Exercise goal: Scan the records below for the line containing "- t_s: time" and the line containing "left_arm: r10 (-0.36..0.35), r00". Copy both, plus every line between, exactly.

Material provided:

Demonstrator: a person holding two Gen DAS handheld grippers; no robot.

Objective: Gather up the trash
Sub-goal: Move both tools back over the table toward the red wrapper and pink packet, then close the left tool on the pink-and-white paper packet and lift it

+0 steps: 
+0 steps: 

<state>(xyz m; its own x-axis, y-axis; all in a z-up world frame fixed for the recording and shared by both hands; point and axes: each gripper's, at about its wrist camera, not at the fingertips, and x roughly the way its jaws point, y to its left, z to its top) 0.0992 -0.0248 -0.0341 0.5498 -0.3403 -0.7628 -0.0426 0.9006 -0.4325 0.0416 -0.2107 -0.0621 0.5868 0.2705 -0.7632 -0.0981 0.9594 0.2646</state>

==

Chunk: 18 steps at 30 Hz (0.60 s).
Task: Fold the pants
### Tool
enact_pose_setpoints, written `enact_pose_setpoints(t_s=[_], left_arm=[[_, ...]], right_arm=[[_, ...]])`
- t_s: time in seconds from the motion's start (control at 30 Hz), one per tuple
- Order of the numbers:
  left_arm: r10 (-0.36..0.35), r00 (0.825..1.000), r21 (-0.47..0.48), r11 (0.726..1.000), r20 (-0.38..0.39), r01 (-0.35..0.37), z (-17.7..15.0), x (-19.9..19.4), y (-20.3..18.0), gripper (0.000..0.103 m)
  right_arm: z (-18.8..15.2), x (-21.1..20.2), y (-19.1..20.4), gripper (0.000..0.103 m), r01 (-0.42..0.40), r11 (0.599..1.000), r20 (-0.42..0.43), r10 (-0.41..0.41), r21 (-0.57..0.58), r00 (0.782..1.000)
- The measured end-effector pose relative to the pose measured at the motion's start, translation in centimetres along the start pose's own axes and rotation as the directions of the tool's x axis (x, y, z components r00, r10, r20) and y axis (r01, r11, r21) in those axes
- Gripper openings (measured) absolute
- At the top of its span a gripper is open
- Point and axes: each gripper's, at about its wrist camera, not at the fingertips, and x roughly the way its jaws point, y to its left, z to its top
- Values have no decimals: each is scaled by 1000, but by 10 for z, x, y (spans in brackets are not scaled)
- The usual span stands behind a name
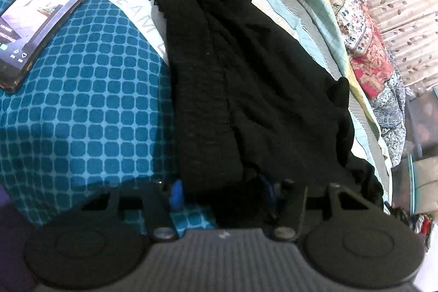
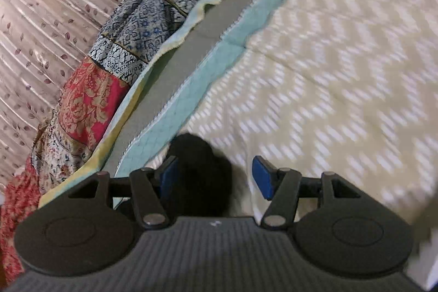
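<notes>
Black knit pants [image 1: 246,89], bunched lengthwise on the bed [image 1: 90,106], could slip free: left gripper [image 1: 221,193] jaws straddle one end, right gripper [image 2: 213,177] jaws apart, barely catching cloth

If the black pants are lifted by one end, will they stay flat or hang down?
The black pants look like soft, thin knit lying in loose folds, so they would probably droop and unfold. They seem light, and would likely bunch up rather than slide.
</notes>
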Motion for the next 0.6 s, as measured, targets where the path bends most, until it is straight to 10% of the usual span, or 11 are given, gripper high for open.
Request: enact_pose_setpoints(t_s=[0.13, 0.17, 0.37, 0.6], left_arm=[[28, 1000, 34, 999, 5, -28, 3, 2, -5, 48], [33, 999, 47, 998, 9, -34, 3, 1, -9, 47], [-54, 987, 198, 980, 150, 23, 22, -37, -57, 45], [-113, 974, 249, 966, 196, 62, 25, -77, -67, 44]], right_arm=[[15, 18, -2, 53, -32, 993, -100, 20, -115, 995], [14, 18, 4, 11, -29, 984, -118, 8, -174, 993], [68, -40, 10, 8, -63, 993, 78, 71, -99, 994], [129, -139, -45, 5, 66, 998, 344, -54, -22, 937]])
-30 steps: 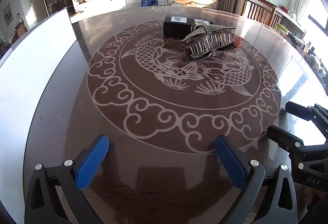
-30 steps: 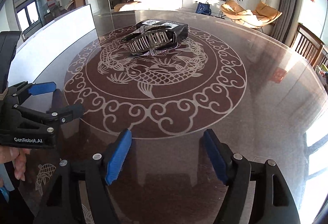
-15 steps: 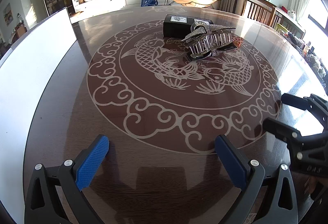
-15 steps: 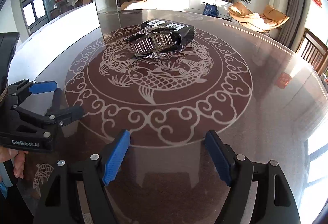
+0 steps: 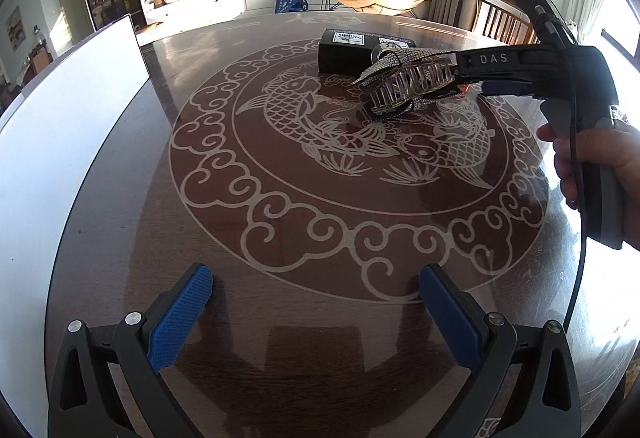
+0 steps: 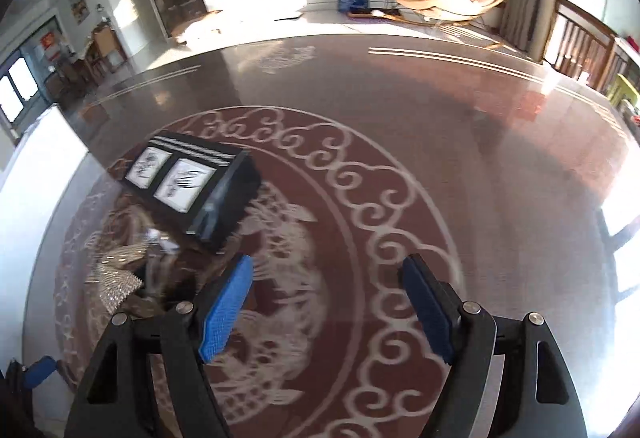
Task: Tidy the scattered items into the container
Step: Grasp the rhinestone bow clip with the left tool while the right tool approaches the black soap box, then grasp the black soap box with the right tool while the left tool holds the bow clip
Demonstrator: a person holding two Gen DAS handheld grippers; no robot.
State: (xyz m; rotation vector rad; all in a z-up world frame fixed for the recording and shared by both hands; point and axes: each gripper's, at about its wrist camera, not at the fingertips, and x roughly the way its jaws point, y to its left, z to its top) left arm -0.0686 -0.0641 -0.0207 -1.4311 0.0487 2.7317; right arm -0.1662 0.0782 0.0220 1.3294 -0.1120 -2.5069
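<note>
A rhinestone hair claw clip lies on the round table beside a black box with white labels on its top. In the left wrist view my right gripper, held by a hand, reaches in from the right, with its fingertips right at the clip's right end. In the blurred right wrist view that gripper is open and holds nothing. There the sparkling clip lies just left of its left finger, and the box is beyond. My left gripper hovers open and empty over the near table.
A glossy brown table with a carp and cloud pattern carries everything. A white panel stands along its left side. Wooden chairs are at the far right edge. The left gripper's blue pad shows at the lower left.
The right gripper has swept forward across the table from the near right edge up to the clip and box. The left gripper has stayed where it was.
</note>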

Output:
- t_s: time in seconds from the motion's start (control at 30 Hz), one per tuple
- Order of the numbers:
  left_arm: r10 (-0.36..0.35), r00 (0.825..1.000), r21 (-0.47..0.48), r11 (0.726..1.000), r20 (-0.38..0.39), r01 (-0.35..0.37), z (-17.7..15.0), x (-19.9..19.4), y (-20.3..18.0), gripper (0.000..0.103 m)

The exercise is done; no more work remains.